Ese tramo final del primer acto fue un revelador presagio de la que sería la tónica dominante del segundo, de menor riqueza táctica pero mayor clarividencia futbolística. El Manchester United sometió al Arsenal bajo la batuta de un Ander Herrera que cada día tiene más influencia en el juego de su equipo, y los de Mourinho inclinaron el campo hacia la portería de Peter Cech, que ya en el primer tiempo había realizado un par de paradas de mérito. Los Gunners, encorsetados y maniatados en una tipología de partido que no les partido a la que no están avezados, tuvieron que conformarse con recular y defender el empate.

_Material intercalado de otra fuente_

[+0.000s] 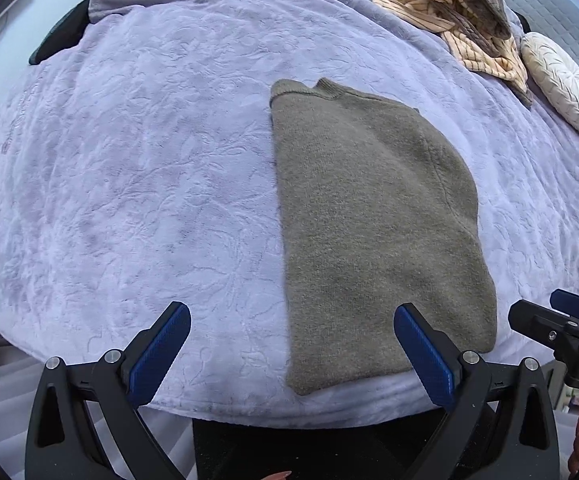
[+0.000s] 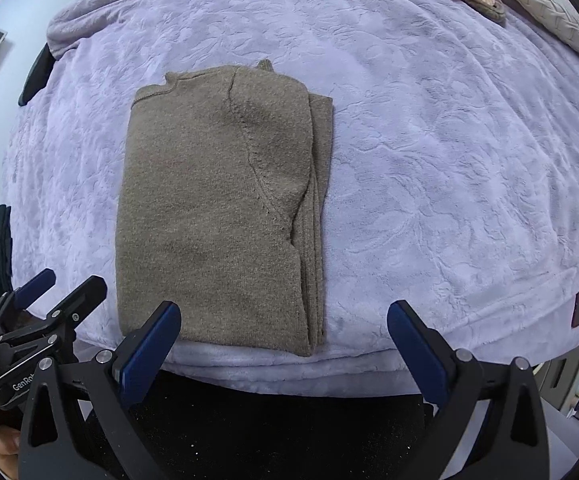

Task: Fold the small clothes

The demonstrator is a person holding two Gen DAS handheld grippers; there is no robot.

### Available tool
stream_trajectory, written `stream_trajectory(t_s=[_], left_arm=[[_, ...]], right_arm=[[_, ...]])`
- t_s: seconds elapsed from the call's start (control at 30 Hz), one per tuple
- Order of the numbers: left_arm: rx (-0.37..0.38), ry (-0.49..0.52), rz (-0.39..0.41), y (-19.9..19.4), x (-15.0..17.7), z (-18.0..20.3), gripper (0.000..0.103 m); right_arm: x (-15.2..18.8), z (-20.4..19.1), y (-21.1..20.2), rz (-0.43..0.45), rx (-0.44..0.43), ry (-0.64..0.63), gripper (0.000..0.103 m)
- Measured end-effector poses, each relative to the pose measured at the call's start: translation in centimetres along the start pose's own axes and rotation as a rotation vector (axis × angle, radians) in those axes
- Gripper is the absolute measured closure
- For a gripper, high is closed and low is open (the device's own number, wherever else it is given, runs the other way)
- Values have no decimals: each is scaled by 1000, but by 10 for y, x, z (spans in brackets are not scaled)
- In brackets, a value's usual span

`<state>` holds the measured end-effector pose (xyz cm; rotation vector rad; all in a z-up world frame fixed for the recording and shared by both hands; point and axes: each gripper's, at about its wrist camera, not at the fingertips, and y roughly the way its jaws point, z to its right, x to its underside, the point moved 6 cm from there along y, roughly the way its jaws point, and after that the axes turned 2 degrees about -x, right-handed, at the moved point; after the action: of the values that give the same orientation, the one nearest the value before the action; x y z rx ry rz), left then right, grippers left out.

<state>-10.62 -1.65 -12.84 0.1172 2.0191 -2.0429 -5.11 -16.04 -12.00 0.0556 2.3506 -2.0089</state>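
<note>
An olive-brown knit sweater (image 1: pixel 373 216) lies folded lengthwise on the lavender blanket (image 1: pixel 149 168), its collar at the far end and its hem at the near edge. It also shows in the right wrist view (image 2: pixel 217 208), with a sleeve folded over along its right side. My left gripper (image 1: pixel 291 332) is open and empty above the near edge, its right finger over the sweater's hem. My right gripper (image 2: pixel 283 330) is open and empty, its left finger over the hem. Each gripper shows at the edge of the other's view.
A pile of striped cream and grey clothes (image 1: pixel 449 4) lies at the far right, next to a round white pillow (image 1: pixel 561 80). A dark item (image 1: pixel 61 36) lies at the far left. The blanket's near edge (image 2: pixel 289 372) drops off below the grippers.
</note>
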Motion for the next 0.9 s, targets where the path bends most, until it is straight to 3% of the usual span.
stream_trajectory(t_s=[0.9], left_arm=[[-42,-9,-31,4,5,-5,1]], right_arm=[[6,-9,1,-12,55,-17,0]])
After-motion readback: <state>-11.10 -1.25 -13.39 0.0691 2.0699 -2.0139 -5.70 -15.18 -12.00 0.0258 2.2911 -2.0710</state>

Sin embargo, no fueron capaces de contener la inercia ofensiva de los locales. Entre los dos futbolistas españoles llevaron a cabo el ardid para desequilibrar el partido: Ander Herrera tiró un desmarque hacia un lateral del área gunner y puso el esférico atrás, con tensión, para que Juan Mata anotase con precisión el 1-0. Old Trafford estallaba en un unánime grito de júbilo.

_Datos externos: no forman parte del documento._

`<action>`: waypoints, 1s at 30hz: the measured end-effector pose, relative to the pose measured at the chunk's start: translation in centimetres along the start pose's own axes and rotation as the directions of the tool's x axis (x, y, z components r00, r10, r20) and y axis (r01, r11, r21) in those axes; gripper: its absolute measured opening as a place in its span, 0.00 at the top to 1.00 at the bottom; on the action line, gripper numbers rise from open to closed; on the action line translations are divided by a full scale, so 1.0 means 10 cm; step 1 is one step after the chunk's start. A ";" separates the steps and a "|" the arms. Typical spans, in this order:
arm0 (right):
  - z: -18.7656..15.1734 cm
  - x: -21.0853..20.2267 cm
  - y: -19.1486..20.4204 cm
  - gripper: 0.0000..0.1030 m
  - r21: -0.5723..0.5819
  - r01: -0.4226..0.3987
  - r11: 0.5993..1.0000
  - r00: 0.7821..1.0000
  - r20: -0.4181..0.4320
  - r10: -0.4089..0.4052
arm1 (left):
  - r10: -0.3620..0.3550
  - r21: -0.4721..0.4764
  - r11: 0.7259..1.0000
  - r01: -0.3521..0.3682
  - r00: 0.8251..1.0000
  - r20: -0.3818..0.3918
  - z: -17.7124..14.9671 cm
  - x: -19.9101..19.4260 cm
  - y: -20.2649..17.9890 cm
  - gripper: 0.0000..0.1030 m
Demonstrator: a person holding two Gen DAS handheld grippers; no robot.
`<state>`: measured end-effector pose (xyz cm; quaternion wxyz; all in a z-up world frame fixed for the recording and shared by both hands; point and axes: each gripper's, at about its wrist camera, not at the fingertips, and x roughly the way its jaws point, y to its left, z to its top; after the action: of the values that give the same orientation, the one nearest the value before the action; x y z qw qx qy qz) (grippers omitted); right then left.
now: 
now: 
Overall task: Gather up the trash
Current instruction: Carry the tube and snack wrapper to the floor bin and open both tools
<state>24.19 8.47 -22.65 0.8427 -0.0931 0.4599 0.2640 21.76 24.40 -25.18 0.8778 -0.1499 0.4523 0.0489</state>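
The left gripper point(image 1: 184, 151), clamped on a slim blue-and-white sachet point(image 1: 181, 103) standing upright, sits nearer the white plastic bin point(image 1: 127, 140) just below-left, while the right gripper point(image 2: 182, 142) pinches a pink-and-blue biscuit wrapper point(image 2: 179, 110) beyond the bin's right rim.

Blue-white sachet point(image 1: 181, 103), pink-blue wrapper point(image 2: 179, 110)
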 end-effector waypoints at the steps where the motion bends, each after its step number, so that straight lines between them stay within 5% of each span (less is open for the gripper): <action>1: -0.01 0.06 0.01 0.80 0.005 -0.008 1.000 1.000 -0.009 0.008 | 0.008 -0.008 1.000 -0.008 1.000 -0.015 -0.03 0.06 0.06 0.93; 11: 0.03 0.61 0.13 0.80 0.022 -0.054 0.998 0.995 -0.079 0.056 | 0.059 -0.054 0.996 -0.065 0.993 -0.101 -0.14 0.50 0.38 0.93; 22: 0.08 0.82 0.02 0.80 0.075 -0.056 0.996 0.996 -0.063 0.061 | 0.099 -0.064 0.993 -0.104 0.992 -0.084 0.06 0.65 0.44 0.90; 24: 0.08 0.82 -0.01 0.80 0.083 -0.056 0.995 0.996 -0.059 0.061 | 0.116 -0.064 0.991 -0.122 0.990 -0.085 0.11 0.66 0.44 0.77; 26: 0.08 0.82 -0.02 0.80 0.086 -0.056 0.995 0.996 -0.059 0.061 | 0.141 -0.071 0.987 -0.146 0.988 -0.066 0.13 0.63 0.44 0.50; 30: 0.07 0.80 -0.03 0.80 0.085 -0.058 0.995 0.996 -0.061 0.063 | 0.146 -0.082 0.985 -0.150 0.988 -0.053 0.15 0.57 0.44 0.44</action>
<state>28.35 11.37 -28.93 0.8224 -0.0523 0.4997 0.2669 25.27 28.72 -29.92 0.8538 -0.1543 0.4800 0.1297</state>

El United pudo ampliar la cuenta en un par de ocasiones y cerrar el partido, pero su ventaja permaneció mínima. No obstante, no parecía que la victoria corriese peligro: el Arsenal estaba absolutamente anulado, incapaz de elaborar su juego habitual y de hacer llegar el balón a sus jugadores de ataque. Sin embargo, los de Mourinho dieron un paso atrás, más por voluntad propia que por insistencia del Arsenal. Y ese error, a la postre, acabó siendo letal. Oxlade-Chamberlain, que acababa de ingresar en el terreno de juego como carrilero diestro, encaró a un exánime Marcus Rashford y lo dejó atrás. Llegó a línea de fondo y centró el balón al corazón del área, donde apareció Olivier Giroud, emergiendo de forma imponente para cabecearlo al interior de la portería defendida por David De Gea. El tanto del galo, tan inopinado como inmerecido a tenor de lo demostrado por ambos conjuntos, cayó en Old Trafford como un jarro de agua fría. Ya han pasado tres años desde la marcha de Sir Alex Ferguson y el Manchester United todavía sigue buscando el gen ganador.